Say how many lines of the data below have the word "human" in them. Add nothing else.
##### SOURCE DATA
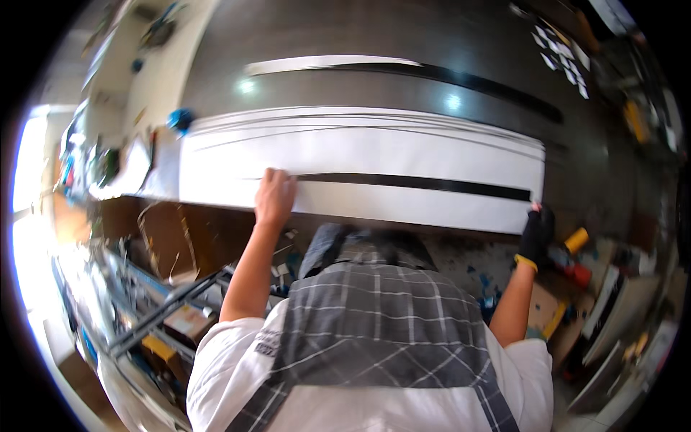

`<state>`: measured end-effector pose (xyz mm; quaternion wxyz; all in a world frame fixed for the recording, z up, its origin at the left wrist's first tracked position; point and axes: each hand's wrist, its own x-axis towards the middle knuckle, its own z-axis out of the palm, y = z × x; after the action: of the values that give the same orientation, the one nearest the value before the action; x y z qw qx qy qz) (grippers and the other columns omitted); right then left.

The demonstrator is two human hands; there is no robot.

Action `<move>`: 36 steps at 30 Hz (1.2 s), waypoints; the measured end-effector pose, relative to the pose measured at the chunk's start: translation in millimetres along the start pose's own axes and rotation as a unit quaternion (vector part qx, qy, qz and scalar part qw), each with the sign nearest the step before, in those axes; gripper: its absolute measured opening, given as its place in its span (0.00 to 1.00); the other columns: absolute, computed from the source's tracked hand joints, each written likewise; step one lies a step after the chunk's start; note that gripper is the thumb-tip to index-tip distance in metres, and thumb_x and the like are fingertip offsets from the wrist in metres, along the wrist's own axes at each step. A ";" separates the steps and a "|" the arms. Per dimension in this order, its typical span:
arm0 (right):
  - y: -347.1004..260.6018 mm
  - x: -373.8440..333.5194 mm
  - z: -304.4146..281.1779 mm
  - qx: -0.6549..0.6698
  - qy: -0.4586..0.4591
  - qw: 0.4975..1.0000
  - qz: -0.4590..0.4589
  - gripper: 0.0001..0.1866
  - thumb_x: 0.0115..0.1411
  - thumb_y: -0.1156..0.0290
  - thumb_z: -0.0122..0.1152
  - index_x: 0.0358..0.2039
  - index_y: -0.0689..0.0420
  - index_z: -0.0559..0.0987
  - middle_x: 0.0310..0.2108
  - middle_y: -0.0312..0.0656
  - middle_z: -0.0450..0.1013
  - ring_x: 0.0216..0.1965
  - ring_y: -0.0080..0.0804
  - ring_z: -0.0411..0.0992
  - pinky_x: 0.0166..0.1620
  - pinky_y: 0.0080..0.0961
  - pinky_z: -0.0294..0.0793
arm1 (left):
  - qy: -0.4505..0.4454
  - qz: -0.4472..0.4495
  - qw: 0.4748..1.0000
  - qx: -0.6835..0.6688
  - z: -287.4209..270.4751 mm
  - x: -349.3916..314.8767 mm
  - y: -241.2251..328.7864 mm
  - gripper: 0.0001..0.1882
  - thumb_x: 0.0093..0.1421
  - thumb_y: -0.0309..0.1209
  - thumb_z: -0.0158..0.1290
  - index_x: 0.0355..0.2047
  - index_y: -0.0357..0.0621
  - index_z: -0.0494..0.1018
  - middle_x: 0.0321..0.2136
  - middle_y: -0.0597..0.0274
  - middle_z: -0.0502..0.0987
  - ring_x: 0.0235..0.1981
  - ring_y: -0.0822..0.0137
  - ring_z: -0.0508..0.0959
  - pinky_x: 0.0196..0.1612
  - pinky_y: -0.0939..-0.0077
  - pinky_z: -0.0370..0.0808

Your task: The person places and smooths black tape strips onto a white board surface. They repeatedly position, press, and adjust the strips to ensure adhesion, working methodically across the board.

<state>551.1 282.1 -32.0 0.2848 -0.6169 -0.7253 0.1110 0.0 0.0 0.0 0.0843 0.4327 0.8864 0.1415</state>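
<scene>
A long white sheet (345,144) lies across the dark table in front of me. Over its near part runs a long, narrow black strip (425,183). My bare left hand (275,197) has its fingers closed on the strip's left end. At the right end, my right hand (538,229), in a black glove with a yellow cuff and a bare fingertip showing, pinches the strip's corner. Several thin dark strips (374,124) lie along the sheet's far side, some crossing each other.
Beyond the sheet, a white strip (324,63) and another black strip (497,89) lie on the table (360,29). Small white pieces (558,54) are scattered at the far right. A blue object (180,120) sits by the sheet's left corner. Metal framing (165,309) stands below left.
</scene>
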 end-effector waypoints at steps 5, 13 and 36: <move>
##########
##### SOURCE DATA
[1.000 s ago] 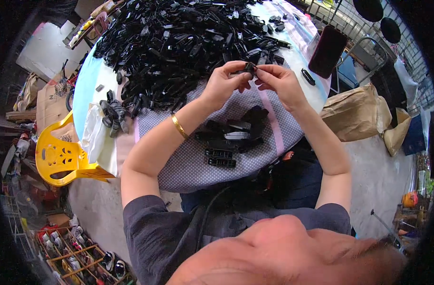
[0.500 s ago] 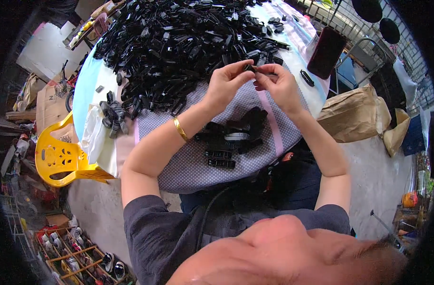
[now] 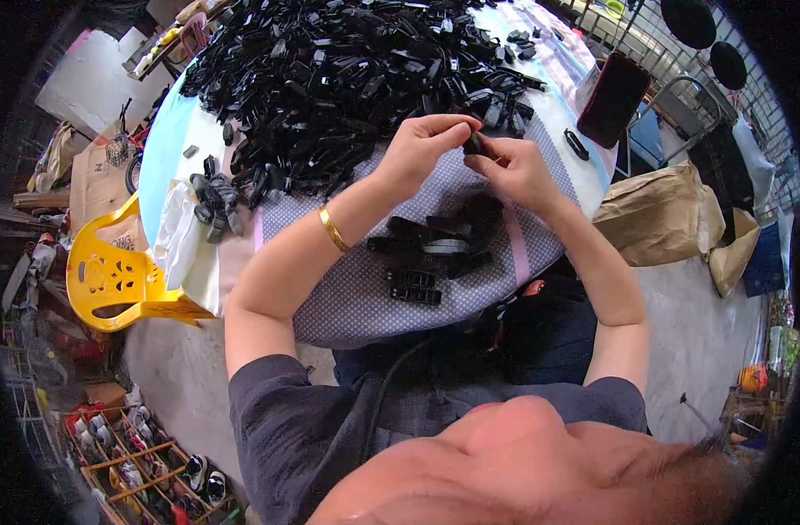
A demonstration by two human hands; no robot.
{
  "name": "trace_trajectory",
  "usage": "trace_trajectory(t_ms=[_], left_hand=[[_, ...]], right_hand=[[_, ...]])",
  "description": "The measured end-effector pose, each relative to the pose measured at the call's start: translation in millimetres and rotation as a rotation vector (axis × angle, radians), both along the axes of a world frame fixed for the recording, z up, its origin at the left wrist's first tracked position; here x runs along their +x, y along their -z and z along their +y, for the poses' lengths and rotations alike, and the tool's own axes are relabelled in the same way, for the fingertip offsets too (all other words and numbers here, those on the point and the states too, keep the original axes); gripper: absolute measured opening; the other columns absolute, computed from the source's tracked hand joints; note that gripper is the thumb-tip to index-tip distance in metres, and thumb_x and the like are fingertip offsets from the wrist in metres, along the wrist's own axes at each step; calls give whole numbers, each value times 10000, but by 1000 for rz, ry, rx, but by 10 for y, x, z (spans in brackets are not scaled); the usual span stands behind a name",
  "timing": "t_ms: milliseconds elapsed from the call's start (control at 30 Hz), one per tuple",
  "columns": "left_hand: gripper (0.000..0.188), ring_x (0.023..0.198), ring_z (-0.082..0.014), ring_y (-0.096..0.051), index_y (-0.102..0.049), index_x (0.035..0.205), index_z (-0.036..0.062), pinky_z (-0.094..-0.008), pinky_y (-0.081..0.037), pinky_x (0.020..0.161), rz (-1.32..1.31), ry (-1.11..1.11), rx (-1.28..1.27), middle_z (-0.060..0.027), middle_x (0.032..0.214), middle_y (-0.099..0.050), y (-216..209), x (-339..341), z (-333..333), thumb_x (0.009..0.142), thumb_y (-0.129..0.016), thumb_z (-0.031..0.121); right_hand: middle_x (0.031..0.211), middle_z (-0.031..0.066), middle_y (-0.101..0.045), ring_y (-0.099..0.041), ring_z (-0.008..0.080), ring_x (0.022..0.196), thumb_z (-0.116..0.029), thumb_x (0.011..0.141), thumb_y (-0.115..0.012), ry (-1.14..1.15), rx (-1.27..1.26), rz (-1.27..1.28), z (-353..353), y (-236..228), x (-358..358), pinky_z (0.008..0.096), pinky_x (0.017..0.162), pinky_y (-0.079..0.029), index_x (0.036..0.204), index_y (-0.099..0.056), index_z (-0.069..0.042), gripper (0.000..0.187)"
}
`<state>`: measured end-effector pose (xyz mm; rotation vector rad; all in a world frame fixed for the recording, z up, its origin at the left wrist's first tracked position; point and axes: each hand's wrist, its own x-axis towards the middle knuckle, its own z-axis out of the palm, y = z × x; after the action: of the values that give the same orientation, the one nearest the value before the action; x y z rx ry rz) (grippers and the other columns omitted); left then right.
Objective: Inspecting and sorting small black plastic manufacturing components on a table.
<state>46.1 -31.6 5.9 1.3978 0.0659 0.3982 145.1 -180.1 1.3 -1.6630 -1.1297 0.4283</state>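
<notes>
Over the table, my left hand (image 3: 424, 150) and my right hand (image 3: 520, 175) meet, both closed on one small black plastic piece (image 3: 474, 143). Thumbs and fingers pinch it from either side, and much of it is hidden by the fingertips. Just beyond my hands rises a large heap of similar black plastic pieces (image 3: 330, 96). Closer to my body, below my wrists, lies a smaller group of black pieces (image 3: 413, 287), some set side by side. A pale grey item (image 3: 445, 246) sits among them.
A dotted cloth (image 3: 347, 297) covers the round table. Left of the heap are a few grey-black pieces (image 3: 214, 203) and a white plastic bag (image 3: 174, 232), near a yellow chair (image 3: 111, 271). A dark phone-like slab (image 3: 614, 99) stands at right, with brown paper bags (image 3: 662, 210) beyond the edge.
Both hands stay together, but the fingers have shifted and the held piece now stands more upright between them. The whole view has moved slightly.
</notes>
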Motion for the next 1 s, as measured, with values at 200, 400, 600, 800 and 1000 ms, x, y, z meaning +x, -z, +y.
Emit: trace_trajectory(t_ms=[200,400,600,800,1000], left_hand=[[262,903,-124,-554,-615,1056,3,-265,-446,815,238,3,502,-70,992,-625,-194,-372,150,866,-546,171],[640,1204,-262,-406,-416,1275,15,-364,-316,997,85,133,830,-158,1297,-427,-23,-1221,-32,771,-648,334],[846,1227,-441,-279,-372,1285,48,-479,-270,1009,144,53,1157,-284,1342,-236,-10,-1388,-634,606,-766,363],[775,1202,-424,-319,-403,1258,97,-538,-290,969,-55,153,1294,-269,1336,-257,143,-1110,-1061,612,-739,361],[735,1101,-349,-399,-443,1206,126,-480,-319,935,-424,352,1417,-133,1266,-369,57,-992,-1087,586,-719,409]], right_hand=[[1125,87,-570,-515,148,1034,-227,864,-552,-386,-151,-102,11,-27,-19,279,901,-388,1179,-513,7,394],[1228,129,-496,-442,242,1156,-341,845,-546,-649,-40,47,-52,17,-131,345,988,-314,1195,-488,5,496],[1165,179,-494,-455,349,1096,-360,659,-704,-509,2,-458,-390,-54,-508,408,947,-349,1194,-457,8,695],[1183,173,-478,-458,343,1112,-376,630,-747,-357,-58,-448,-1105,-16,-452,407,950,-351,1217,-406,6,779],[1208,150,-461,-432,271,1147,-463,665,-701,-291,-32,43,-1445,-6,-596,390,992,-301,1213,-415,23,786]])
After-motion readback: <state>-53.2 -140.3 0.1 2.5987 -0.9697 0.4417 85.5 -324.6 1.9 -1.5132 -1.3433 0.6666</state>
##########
SOLUTION FOR THIS PROBLEM:
2